A IA é usada para aumentar a produtividade (2) (3) (12) (13) (14) e diminuir os custos (12). Ainda assim, alguns defendem que o aumento da produtividade não é positivo, quando comparado com o investimento que é necessário geralmente realizar e tempo de implementação e potenciação necessários (1). Para além disso, o aumento da produção pode diminuir o trabalho necessário e, assim, potenciará o desemprego ("desemprego tecnológico"). De certa forma, tal já aconteceu da agricultura para os meios urbanos (na revolução industrial) e depois para os serviços, devido ao aumento da eficácia da produção. Contudo, se até agora as máquinas apenas se limitavam a tarefas "manuais", repetitivos, perigosas, cansativas e razoavelmente simples; a partir de agora são também possíveis tarefas cognitivas, através de algoritmos e que eram monopolizadas pelos humanos (7).

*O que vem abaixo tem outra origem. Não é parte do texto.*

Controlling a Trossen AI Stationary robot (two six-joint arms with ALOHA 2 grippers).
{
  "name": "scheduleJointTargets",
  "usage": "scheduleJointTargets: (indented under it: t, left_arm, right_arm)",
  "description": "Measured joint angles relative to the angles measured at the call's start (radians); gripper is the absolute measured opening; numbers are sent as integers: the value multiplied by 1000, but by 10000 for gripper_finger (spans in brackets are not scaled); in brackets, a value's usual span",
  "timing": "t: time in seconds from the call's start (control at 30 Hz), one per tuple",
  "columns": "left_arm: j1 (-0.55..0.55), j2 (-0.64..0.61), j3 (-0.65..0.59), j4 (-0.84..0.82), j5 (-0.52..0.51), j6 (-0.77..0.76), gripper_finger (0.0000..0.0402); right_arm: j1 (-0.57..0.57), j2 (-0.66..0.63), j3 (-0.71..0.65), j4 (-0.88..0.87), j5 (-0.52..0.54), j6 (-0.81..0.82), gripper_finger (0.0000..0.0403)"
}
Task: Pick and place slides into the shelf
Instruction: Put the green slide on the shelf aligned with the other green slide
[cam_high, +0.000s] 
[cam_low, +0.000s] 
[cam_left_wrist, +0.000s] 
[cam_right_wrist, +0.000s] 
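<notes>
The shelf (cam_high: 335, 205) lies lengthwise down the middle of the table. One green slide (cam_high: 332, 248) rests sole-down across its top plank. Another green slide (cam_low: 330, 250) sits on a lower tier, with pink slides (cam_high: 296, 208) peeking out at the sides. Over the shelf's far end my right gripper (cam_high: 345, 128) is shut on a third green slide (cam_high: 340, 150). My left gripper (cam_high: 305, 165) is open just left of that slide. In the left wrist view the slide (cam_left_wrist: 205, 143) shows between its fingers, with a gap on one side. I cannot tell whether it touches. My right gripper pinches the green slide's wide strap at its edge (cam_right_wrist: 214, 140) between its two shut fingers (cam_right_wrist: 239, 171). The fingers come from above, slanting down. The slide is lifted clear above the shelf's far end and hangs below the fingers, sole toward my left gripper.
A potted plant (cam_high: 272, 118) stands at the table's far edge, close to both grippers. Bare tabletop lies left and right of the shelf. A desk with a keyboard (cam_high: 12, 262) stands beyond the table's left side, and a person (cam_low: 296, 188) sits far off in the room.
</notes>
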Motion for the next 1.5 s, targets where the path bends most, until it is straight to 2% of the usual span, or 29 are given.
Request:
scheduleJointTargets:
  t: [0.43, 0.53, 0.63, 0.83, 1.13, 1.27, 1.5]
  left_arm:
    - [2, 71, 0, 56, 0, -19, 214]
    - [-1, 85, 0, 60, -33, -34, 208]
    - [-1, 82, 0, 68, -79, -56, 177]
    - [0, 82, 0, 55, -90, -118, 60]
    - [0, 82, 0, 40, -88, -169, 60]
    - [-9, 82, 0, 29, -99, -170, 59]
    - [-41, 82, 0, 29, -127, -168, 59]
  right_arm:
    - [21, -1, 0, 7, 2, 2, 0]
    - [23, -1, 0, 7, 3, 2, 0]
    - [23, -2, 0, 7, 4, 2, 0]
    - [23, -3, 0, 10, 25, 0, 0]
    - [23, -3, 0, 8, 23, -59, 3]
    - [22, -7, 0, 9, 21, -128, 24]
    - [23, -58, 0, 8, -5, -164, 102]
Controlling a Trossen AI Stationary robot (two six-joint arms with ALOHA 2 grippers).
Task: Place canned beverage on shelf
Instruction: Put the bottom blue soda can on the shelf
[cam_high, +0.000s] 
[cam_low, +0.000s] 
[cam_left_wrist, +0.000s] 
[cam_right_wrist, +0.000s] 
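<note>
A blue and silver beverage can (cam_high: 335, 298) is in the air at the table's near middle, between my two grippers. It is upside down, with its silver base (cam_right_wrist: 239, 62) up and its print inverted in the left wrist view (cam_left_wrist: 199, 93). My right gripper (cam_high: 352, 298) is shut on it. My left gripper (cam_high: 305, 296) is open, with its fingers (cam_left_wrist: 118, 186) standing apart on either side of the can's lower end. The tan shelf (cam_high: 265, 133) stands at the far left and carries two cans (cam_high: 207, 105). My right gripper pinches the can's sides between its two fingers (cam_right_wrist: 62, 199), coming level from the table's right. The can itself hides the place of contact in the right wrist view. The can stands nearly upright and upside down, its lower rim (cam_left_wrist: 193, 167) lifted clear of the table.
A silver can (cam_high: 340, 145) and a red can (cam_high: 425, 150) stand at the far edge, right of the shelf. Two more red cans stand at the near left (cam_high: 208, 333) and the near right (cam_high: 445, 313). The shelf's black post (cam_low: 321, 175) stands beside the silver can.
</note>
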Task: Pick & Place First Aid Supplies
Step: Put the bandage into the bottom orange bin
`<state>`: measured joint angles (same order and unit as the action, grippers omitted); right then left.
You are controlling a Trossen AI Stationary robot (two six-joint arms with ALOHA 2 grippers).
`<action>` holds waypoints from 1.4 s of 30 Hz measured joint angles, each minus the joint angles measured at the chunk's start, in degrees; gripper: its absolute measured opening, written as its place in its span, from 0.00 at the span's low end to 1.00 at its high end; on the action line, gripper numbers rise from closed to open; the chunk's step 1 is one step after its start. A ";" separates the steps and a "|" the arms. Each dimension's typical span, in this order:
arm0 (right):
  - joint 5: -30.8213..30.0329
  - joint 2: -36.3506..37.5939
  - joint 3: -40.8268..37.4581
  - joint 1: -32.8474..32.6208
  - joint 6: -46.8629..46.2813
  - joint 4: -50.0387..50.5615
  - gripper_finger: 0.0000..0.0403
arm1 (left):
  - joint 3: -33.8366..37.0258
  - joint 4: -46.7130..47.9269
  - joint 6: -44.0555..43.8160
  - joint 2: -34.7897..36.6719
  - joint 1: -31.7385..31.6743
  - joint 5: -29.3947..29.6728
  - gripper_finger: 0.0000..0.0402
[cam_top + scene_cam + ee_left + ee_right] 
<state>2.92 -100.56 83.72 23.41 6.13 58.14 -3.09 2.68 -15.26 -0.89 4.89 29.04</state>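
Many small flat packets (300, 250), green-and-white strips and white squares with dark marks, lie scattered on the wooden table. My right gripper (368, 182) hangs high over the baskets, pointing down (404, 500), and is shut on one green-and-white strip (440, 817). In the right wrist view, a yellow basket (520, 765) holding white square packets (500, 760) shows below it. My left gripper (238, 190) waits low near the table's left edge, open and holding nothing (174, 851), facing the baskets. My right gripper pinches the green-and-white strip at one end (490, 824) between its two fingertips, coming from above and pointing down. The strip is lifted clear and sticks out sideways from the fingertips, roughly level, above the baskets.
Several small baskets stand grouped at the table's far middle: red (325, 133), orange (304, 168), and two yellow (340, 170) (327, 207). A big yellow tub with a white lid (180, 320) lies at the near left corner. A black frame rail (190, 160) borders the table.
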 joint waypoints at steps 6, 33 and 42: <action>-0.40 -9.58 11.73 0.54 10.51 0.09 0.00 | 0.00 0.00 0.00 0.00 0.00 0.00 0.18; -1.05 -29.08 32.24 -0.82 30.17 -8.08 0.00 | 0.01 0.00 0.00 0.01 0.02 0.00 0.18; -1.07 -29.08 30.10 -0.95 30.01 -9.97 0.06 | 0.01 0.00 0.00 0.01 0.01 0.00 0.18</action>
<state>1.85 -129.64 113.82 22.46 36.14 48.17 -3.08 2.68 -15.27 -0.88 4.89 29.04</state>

A IA pode participar na tomada de decisão, em função da recolha, tratamento, processamento e análise de dados. Ela poderá eliminar o viés que alguns sentimentos possam colocar na tomada de decisão. Ou seja, poderá existir uma complementaridade entre humanos e máquinas, que certamente potenciará os resultados isolados de ambas as partes. Poderá ser útil identificar as tarefas que podem ser executadas por máquinas, permitindo a alguns funcionários ficar com tarefas mais criativas (2). A interação/colaboração trabalhador-robot é fundamental; é necessário que o funcionário aceite e esteja motivado a colaborar (2) (14); mais idade e/ou mais receio poderão perturbar a relação com maior probabilidade, ainda que, paradoxalmente, a IA se torne mais relevante para potenciar a produtividade de funcionários justamente com mais idade; ainda assim, quanto mais simples e acessível ficar a tecnologia, menos relevante é o fator idade (14); outros investigadores, por usa vez, consideram que com mais idade haverá menos receio (2). Quanto mais útil o robot for ao funcionário, mais aceitabilidade este terá perante a inovação (2) (14), independentemente da idade; tal como quanto mais membros relevantes na sociedade apreciam a sua utilização (2). Ela permitiu o aparecimento de máquinas que diminuem as tarefas dos funcionários humanos, de forma mais rápida e com menos erros, podendo a evolução determinar a eliminação desses postos de trabalho (1); algumas máquinas apresentam capacidade para resolver problemas, imitando ou até superando as competências cognitivas humanas (2).
Uma variável inserida no receio poderá ser o facto de o funcionário achar que poderá perder o seu emprego perante a tecnologia (2) (14) (15), dado apresentarem pior desempenho e custo superior ao das máquinas (8) e/ou até mesmo a sua utilidade para a sociedade (2); em alguns casos poderá ser necessário apoio psicológico (14); ainda que alguns não descartem a possibilidade de existir uma simbiose em contexto laboral. Os mais pessimistas até consideram que estarão em causa não só os postos manuais e rotineiros, como alguns dos que exigem conhecimentos mais específicos; poucos são os que não se sentem ameaçados pela IA. Ainda assim, 61% da amostra de um estudo nacional considera que talvez possa existir uma simbiose. Outros acreditam que, pelo menos até 2030, a IA não potenciará o desemprego (2). Está, contudo, publicado que a automatização levará a um aumento progressivo e intenso do desemprego (6) (8), por vezes na ordem dos 60% (8). Estima-se que 5% do total das profissões poderiam ser 100% automatizada e 60% poderia ficar pelo menos 30% mais automatizada (15). Contudo, de salientar que a automatização pode ocorrer apenas numa parte das tarefas, por exemplo, e não no posto de trabalho total. Outro estudo estimou que, analisando 702 profissões, 47% (4) poderiam desaparecer (2) até 2035, devido à automação (4). Outros investigadores publicaram que nos próximos 45 anos a IA poderá conseguir superar os humanos com 50% de probabilidade em todas as tarefas e que, em 120 anos, todas as tarefas possam ser realizadas por máquinas (6).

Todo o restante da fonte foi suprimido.